How do you compute the expected value (mean) of a discrete random variable?
The expected value (mean) is computed as
μx = Σ[x*p(x)]
which is the sum of each value multiplied by its probability.
How does the expected value relate to actual observed values?
The expected value is the long-run average if the experiment is repeated many times, not necessarily the average of any particular sample.
What is the variance of a discrete random variable?
The variance, denoted as σx², is the average of the squared deviations from the mean, calculated as
σx² = Σ[(x - μx)²*p(x)].
How do you calculate the standard deviation of a discrete random variable?
The standard deviation, σx, is the positive square root of the variance: σx = √σx².
Why might relying solely on expected value be misleading in some decisions?
Because expected value does not account for risk or variability. A single event with a high loss potential may not be worth the risk despite a positive expected value.
What does the standard deviation tell us about a random variable?

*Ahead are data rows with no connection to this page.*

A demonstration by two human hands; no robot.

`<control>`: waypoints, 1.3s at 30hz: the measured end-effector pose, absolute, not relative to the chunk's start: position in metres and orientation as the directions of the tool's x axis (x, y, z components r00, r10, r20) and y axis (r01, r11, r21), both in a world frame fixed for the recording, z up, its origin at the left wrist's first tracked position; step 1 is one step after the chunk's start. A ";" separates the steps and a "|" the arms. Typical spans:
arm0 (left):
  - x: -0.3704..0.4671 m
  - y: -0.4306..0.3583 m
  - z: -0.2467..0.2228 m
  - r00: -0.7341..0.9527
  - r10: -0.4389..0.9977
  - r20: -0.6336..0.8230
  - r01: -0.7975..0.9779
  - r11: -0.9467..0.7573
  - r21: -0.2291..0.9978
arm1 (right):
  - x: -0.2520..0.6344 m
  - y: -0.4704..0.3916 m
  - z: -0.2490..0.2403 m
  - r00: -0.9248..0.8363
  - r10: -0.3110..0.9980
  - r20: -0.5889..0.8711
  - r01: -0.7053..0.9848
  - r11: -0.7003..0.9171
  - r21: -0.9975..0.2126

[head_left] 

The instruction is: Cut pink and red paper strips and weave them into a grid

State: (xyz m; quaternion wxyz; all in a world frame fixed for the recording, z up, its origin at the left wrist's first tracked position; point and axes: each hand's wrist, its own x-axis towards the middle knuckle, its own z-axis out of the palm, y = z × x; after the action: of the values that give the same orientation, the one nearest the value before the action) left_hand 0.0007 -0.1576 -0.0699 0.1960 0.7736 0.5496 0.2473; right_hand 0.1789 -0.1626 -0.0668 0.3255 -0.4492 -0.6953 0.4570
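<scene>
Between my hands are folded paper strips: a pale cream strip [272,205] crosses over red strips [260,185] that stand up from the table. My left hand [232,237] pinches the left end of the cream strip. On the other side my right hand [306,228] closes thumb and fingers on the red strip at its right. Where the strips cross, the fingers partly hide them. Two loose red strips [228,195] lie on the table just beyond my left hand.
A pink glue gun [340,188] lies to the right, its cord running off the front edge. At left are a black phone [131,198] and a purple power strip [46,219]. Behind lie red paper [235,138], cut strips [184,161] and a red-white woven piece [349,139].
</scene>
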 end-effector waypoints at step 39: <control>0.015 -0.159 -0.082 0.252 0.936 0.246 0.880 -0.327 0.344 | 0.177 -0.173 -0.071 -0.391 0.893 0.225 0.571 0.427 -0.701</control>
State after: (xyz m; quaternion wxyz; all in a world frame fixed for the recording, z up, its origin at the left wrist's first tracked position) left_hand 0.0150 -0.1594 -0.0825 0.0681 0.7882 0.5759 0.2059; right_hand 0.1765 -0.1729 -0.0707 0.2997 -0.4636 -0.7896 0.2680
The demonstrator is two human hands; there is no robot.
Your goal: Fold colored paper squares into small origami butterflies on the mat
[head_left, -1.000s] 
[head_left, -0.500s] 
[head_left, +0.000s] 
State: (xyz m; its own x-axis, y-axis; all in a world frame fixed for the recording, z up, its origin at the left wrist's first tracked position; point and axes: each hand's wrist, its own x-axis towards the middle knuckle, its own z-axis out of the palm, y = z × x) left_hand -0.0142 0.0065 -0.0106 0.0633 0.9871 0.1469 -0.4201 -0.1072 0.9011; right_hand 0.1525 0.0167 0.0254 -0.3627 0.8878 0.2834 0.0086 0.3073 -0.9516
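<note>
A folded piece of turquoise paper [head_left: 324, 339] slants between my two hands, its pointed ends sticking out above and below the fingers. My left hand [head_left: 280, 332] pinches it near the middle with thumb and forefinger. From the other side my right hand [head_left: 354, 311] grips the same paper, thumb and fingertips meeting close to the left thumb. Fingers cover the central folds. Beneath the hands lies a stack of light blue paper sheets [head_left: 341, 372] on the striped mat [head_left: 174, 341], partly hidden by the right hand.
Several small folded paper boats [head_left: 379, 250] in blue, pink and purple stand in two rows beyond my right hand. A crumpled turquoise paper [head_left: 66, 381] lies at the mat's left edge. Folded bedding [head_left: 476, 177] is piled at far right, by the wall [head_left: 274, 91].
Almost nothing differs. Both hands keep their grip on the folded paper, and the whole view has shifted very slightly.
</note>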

The standard deviation gives a measure of the spread or dispersion of the probability distribution of a random variable.
In the context of insurance, why is understanding the variance and standard deviation important?
It helps in assessing the risk associated with the insurance policy, reflecting the volatility of the company’s profit.
What is Chebyshev’s Theorem?
Chebyshev’s Theorem states that for any random variable, the probability that the outcome will be within k standard deviations of the mean is at least 1-1/k².
How do you interpret the standard deviation in a practical context?
Standard deviation measures the amount of variability or spread in a set of data.
What is the probability that a random variable will be within 2 standard deviations of the mean according to Chebyshev’s Theorem?
At least 1 - (1/2²) = 3/4 or 75%.